Tissot first introduced the movement in 2013, into its “Luxury” collection, making it the first Swatch Group brand to use it in its watches. Steadily evolving ever since then, it is based on the reliable ETA 2824 automatic calibre, which has been around for a couple of decades. One difference from the ETA movement is the lower balance frequency of 21,600 vph, rather than 28,800 vph. However, this has an impact on the seconds hand, which no longer moves across the dial quite as smoothly, as the hand makes only six steps per second, rather than eight.
In addition, the Swatch Group now uses a Nivachron hairspring – essentially a technical upgrade to the classic silicon hairspring. This is made of a titanium-based alloy and is completely anti-magnetic, thus having a positive effect on the oscillation. The calibre is exclusively available for Swatch Group watches, whereas the ETA 2824 is open for use at other manufactures.
Seastar 2000 Professional: The Verdict
It’s almost impossible to comprehend that Tissot can offer so much quality for 1,030 euros. The craftsmanship behind the dial, bezel and case is all of extremely high quality. The flat surfaces are polished and the vertical surfaces are satin-finished. Meanwhile, the dial is a real chameleon, constantly changing its hue depending on the light, and showcasing beautifully finishing.
Even the date at 6 o’clock lies in a small metal window and is subtly highlighted in black. Since the Seastar 2000 is a professional tool watch, some will wonder about the purpose of the date. However, this is quite deliberately also a watch for everyday use, meaning the date display has a clear advantage. The click of the unidirectional rotating bezel sounds nice and clean – it’s just a little too easy to adjust, in our opinion, and could do with slightly more resistance.
On top of that, the latest generation Powermatic 80 calibre is a sparklingly clean movement with a long power reserve.

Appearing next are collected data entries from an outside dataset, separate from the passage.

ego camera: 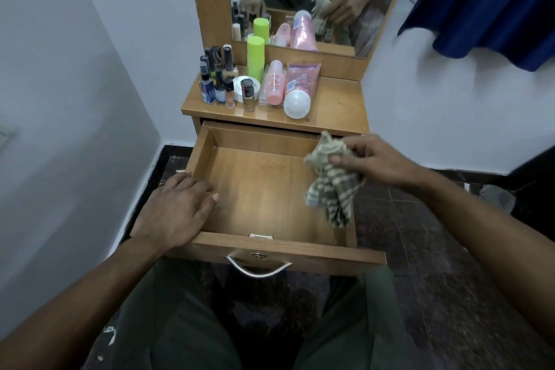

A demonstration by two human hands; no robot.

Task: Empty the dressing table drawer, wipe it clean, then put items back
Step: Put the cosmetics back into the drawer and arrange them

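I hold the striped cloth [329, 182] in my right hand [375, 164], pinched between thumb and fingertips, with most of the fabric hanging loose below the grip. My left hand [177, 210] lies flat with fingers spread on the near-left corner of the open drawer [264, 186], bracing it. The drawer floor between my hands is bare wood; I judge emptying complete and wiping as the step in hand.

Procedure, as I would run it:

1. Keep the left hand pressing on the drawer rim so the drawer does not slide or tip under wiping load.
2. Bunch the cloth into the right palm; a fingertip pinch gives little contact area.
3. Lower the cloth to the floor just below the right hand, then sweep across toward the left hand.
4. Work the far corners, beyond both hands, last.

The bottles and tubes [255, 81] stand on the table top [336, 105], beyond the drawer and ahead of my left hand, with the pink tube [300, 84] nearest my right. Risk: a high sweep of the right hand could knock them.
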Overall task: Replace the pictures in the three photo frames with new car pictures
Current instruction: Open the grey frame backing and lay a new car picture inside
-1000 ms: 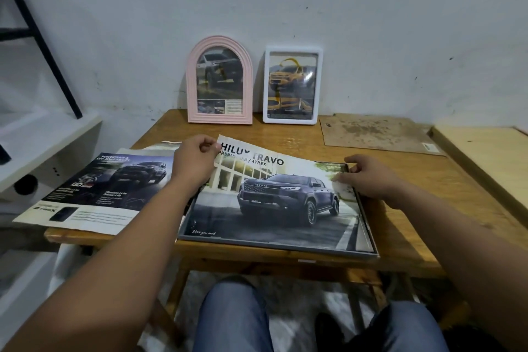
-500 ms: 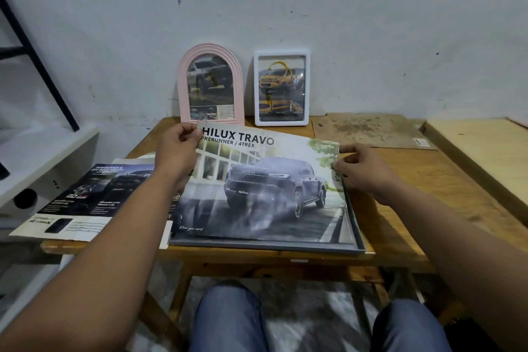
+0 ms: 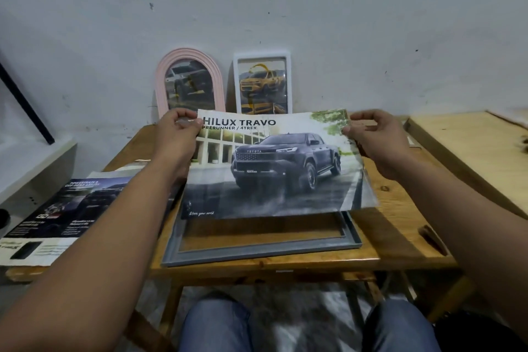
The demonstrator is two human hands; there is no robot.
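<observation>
head view: dark pickup poster (image 3: 274, 168), slightly creased

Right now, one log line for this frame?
step: swapping grey frame's picture | left hand: pinching Hilux poster top-left | right hand: pinching top-right | poster: raised over grey frame | frame: flat on table

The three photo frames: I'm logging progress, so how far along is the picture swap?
Looks done: the pink arched frame and white frame stand against the wall, each holding a car picture. In hand: the left hand and right hand hold the Hilux picture by its top corners above the empty grey frame. Left: filling that frame, perhaps from the brochure beside it.
</observation>
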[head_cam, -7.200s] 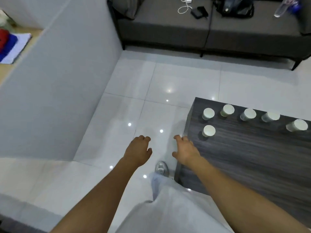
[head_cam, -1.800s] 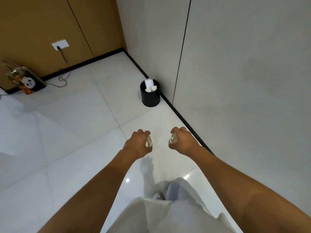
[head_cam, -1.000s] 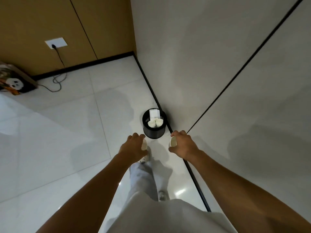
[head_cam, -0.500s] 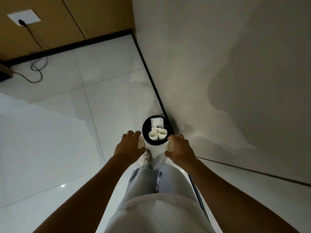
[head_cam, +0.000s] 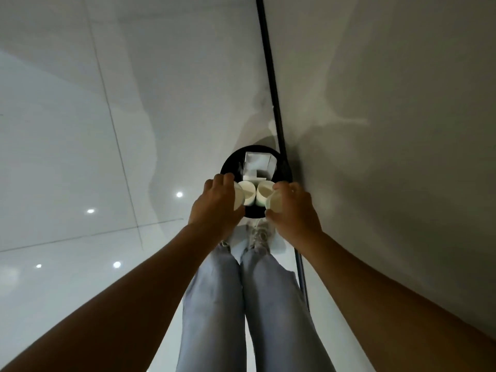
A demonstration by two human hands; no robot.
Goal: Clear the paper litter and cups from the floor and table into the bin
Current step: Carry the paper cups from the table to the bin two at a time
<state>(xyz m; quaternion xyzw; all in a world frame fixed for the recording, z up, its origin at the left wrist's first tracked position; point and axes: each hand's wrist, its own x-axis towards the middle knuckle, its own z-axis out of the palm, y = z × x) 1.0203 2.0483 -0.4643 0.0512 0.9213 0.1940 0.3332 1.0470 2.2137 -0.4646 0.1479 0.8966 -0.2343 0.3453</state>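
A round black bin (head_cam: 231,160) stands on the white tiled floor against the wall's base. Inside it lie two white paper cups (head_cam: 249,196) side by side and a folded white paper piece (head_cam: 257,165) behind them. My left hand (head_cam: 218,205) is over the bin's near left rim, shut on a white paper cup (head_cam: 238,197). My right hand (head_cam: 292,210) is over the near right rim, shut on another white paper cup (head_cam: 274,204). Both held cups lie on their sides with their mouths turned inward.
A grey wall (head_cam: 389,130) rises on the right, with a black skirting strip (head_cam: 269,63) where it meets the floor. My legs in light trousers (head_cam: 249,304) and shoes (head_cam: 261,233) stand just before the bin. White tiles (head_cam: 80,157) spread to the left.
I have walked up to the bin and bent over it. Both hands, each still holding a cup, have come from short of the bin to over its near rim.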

Credit goes to the designers’ wise choice to expose the movement, complete with engraved oscillating weight, through the sapphire crystal caseback. It almost has the appearance of a small porthole of a deep-sea diving boat, and nicely mirrors the dimensions of the robust case.
The Price
Tissot’s Seastar 2000 is real competition for Oris’ Aquis Date, which is currently all the rage amongst diver’s watch enthusiasts. While Oris offers a power reserve of 120 hours with its new manufacture calibre, it also costs almost three times as much and is ‘only’ water resistant to 300 meters – not that it will necessarily be the deciding factor when it comes to purchasing. In any case, given the price segment and technical features, the Seastar 2000 is almost unrivalled. Other professional tool watches like the Oris Aquis Pro Date (1000 meters of water resistance), the Aquaracer Professional 300 from TAG Heuer, or Breitling’s Superocean Automatic 44 are in a different price league altogether.
A compellingly good diver’s watch
The watch is large – and it’s also notably heavy. But the steel case has to be able to withstand pressure at a depth of 600 meters. It comes with either a rubber strap or a stainless-steel bracelet with a safety folding clasp, which can be easily replaced by the wearer thanks to the quick-change system. Since the wrist also behaves differently at different temperatures, it is always helpful when the strap can be easily fine-tuned. On the Seastar 2000, the strap can be adjusted in three small steps with the help of a small tool.
The bottom line is this: with the Seastar 2000 Professional, you get a super sporty and everyday tool watch with a pretty decent movement, all for an irresistibly good price. It looks like my vintage Seastar may soon have to get used to having a younger mechanical brother.